When the new population figures do arrive, they may well continue to undercount the migrant population to some extent. Census data indicate that official population data sources have underestimated the EU population in the past. For example, Census data indicated that there were around 3.9 million EU passport holders in England and Wales in 2021, or 3.5 million excluding Irish citizens (excluding UK-EU dual nationals). Official population statistics for the year ending June 2021 — roughly the same period — suggested that these figures were 3.1m and 2.8m respectively. This suggests that by the year ending June 2021, population statistics were undercounting EU citizens by roughly 20% and the EU-born by roughly 13% — or a bit more than this if meaningful numbers of EU/non-EU dual citizens were not captured as EU citizens in the Census.
Table 2
Immigration, emigration and net migration
Concerns about the accuracy of UK statistics first gained prominence in 2013 after the 2011 Census results indicated that official immigration statistics had systematically underestimated immigration from new EU Member States after 2004. Despite various adjustments, concerns that EU immigration and net migration were being underestimated persisted throughout the 2010s. In theory, the move to administrative records helps to resolve the problems the earlier estimates faced, which resulted primarily from the methodology and design of the survey that produced the figures (the International Passenger Survey).
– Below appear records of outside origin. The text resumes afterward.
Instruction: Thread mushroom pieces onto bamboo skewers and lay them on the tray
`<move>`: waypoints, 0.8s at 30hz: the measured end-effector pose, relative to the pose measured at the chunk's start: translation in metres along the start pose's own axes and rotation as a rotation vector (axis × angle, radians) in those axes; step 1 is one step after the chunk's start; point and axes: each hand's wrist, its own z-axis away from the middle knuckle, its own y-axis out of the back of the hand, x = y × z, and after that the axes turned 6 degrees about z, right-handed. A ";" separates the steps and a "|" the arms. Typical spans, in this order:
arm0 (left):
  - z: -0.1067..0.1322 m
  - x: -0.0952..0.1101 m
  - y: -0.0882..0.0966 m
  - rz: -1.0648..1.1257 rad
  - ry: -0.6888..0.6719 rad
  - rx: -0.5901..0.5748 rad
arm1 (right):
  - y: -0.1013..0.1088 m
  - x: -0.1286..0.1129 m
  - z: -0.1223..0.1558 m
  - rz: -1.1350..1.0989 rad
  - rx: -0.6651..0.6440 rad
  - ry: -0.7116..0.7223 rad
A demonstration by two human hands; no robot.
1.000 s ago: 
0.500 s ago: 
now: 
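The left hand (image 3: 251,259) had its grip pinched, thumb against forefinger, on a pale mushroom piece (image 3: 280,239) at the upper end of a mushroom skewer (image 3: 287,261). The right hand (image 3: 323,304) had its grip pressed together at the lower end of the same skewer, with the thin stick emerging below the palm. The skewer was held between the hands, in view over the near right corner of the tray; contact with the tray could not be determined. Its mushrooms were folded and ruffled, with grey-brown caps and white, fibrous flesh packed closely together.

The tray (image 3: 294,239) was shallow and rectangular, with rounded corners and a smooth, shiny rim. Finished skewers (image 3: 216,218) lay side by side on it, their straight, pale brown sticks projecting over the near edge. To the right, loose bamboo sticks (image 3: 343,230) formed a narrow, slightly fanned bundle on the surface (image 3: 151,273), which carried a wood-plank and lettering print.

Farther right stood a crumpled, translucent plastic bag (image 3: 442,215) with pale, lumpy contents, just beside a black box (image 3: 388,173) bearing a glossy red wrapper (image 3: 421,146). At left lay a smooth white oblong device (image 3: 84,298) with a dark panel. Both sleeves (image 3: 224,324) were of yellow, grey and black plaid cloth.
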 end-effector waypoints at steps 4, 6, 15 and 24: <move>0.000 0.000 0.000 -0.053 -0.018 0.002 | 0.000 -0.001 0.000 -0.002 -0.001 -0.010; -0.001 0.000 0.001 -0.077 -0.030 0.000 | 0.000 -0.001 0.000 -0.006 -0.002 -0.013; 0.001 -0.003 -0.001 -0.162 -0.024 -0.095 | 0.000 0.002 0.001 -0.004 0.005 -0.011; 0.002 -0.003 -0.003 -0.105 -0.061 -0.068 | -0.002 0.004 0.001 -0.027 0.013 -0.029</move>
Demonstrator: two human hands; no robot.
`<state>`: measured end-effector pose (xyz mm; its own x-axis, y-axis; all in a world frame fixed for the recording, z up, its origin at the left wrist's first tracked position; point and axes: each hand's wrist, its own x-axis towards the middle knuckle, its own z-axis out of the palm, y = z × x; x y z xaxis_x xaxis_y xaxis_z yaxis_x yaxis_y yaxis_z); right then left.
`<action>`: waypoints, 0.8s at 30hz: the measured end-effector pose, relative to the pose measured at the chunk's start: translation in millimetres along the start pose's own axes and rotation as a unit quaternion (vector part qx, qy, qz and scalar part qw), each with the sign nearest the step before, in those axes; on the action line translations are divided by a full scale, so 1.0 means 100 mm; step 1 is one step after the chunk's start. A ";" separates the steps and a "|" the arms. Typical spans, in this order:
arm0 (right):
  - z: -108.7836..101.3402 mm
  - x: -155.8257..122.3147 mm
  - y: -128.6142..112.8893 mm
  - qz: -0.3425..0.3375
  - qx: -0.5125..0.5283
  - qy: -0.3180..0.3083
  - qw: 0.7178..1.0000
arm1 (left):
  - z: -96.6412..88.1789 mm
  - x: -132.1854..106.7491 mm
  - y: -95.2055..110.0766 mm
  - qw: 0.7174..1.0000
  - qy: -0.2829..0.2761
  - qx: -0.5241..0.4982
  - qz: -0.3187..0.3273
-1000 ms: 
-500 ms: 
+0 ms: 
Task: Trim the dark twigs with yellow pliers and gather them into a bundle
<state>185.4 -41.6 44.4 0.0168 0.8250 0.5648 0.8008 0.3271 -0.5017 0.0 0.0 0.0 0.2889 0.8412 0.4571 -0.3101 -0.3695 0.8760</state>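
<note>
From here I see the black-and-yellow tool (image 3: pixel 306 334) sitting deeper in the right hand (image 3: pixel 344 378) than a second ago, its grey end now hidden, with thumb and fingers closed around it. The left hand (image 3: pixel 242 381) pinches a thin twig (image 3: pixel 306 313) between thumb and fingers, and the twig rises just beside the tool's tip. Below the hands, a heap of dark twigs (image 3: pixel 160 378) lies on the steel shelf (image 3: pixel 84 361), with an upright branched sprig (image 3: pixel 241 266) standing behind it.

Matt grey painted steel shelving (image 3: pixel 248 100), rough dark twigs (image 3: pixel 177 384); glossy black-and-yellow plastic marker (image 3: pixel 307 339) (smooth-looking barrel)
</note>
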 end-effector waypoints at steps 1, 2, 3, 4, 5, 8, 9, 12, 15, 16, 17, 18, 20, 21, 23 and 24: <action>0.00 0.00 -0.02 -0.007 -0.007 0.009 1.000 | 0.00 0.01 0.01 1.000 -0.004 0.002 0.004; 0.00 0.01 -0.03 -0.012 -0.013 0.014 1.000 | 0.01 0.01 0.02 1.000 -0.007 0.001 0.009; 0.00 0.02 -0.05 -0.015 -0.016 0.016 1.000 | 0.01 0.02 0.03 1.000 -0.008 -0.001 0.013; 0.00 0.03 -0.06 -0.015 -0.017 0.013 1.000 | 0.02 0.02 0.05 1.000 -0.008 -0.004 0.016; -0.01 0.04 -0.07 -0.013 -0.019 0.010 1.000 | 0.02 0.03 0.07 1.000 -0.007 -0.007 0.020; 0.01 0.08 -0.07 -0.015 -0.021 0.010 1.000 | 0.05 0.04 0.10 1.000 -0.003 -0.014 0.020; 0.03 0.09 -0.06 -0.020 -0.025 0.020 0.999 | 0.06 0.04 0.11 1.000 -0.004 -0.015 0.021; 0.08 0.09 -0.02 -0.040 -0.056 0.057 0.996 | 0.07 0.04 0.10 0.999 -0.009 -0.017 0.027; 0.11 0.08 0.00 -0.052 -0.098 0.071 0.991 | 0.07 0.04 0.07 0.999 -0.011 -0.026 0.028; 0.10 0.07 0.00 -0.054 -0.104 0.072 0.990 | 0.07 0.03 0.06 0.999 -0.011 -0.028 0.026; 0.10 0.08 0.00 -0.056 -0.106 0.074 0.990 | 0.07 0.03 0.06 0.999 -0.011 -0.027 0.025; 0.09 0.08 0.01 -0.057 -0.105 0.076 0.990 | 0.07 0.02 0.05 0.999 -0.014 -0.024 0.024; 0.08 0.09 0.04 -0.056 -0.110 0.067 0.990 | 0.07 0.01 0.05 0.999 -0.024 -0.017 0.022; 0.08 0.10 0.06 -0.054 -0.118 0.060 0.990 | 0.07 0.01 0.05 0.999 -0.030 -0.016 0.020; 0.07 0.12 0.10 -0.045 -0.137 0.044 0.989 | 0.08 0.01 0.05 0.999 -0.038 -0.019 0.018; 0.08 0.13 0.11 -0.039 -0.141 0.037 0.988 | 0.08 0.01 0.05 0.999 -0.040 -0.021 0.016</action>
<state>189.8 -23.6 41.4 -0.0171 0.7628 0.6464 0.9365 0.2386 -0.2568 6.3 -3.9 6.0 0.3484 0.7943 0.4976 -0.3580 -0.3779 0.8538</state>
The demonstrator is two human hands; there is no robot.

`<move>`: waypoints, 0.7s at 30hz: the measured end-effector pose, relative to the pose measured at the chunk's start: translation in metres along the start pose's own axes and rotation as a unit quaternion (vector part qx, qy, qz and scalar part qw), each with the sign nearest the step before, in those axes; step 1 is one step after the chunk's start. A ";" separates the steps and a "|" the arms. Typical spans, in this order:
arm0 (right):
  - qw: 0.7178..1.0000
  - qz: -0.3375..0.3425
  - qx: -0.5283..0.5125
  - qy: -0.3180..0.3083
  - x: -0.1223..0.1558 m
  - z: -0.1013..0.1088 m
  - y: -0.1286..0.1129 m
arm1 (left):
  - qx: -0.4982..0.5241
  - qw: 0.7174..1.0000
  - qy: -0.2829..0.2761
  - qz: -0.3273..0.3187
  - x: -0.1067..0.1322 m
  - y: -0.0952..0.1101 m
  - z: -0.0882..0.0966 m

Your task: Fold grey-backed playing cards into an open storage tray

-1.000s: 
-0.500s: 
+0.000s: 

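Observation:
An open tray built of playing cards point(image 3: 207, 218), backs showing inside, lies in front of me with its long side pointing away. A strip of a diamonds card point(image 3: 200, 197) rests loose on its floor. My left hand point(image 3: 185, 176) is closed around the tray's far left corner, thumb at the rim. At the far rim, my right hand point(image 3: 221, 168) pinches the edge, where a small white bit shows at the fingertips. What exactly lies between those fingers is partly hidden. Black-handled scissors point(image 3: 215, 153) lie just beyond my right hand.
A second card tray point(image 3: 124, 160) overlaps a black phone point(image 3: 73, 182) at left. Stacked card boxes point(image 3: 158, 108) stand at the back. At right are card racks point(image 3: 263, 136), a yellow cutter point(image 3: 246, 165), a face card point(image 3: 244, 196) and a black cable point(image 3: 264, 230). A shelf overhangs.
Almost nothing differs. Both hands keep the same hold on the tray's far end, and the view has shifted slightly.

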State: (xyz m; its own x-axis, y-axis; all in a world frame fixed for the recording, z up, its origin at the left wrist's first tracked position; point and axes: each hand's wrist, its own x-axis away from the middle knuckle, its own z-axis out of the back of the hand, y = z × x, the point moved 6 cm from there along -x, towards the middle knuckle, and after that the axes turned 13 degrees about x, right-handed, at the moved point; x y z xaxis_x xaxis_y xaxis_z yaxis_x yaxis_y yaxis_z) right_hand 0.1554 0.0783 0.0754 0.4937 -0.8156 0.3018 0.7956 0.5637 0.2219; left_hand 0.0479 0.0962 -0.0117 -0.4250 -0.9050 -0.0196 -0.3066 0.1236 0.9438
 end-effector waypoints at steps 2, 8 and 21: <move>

Immigration and emigration statistics are now based on administrative records. However, currently these records do not tell the ONS when EU citizens enter or leave the country. Instead, the ONS is assuming that people who appear in or leave the tax and benefits system for long enough are immigrating or emigrating. This is a substantial limitation in the data.
In summary, UK migration statistics are in a period of transition. Many of the data sources analysts previously relied on have become less accurate or have been suspended. However, certain data sources are nonetheless reasonably reliable. Table 3 provides a summary overview of the main data sources, what they measure and their reliability.
Table 3
Footnotes
[1] The England and Wales Census data recorded 429,000 EU passport holders born in the UK, of whom 69% were under the age of 16 and 25% were under the age of 5. As a back-of-the-envelope calculation (ignoring future emigration and naturalisation of UK-born children), the 108,000 UK-born EU citizen children under the age of 5 suggest that births added roughly 20,000 to the EU citizen population per year. ONS figures suggest that the number of deaths of EU citizens each year also averages just over 20,000.
[2] Note, the EUSS figures include Irish as they cannot be excluded from the published individual applicant data, but the numbers applying for EUSS are sufficiently small that they do not make much difference to the overall calculation.
[3] The Census coverage adjustment effectively ‘adds’ extra respondents to the Census population. The characteristics of the people added to the data match those of other people in the areas where non-responders lived. This will help to correct for undercounting of migrants even if migrants had higher rates of non-response in the Census. It is not possible to know to what extent an undercount may remain after this correction, although for most nationality groups it is likely to be small.